Abbey Turner fights Hodgkin's lymphoma on her terms.

Here's the full collaboration with fellow photographer, Abbey Turner. She is currently fighting Hodgkin's Lymphoma, and this photo series was an attempt to visualize some of the realities of life for her through this time. Abbey was kind enough to write a bit to describe some of her thought process that the photos represent.

On a personal level, being trusted to tell stories that are important is really a lot of what photography is about for me. The storytelling aspect is one that I know I can grow a lot in, but I hope to keep getting those opportunities. There's the old trope about a camera being able to steal your soul, but I think the chances are overstated. Making a photo with soul is one of the hardest things I've ever tried to do.

1/4 “The first thing they did when I went in for chemo was weigh me to dose the exact amount of chemo drugs needed to kill all the new cells in my body without stopping my heart. For me it’s about loss of identity and the body, and about the dance I feel like I’m doing crossing over between life and death. Since my chemo was every two weeks, I would have one week barely able to see or move, and one week trying to be normal and deal with mundanity of catching up to life. With the brain fog and memory loss I experienced under chemo, I often felt like just a body being experimented on with needles and drugs. It felt like a lot of time my brain was missing or my cognitive function and mental health was a slave to what my body had to go through.”
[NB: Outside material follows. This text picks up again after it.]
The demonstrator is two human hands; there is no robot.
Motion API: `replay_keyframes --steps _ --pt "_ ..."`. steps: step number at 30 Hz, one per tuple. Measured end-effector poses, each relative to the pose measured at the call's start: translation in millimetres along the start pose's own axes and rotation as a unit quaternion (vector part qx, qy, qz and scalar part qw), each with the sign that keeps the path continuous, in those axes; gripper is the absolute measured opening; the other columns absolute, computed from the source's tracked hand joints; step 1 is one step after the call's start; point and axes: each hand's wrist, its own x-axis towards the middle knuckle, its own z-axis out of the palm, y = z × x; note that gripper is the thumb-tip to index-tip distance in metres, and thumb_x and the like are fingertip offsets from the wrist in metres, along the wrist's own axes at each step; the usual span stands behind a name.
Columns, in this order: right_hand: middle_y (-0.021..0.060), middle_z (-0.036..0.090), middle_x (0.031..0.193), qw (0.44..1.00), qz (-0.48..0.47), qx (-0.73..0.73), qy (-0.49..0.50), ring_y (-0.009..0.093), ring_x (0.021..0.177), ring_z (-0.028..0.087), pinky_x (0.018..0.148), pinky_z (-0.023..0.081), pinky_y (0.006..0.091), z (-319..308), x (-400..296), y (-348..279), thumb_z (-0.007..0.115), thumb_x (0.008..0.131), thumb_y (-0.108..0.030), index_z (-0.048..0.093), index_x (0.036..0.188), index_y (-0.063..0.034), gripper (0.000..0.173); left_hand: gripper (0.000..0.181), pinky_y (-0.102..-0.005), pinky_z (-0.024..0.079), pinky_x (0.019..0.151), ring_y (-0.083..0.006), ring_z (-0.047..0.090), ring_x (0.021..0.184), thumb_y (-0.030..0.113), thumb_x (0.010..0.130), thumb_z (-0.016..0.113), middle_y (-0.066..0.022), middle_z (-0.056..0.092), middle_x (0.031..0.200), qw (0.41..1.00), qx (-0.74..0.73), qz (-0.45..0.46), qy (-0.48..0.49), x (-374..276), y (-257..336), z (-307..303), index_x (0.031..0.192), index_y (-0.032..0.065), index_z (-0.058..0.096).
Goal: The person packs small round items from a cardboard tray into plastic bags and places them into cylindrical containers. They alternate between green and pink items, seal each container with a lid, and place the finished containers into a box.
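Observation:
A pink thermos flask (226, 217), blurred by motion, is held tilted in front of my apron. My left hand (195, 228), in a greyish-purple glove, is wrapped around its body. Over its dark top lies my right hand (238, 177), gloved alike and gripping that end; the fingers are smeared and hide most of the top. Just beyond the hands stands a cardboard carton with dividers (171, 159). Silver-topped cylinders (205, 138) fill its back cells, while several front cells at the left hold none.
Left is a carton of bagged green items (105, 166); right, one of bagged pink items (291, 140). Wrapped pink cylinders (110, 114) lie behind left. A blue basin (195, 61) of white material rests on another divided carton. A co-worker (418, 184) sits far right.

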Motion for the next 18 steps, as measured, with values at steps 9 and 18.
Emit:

lymphoma photo shoot, Toledo Ohio

2/4 “There is a progression of cancer taking over your life. It’s all-consuming in the same way that it physically is, starting with just a mutated cell and eventually taking over every organ and killing your body if allowed to run its course. One little seed of doubt or negative experience can feel massive and completely disruptive when you’re trying so hard just to make it through the day.”

Hodgkins lymphoma photo shoot, Toledo, Ohio

3/4 “There is a light I’m trying to not only see but create where everything feels overwhelmingly dark. For me this journey has been lonely and I have felt often that if I didn’t create or work towards creating my own light, laughter, happiness, etc it was easy to succumb to the darkness.”

Hodgkins lymphoma photo shoot, Toledo, Ohio

4/4 “Maybe our lives weren’t meant to become monuments. Maybe we are here only to make this experience slightly better for those around us. Maybe we are here to understand pure suffering and pure joy, and to find peace in just that. Pain will always endure. But so will laughter. So will the spark of human touch, and the cycle of nature. If I am just passing through, I will find the most beautiful ugly way to do so.”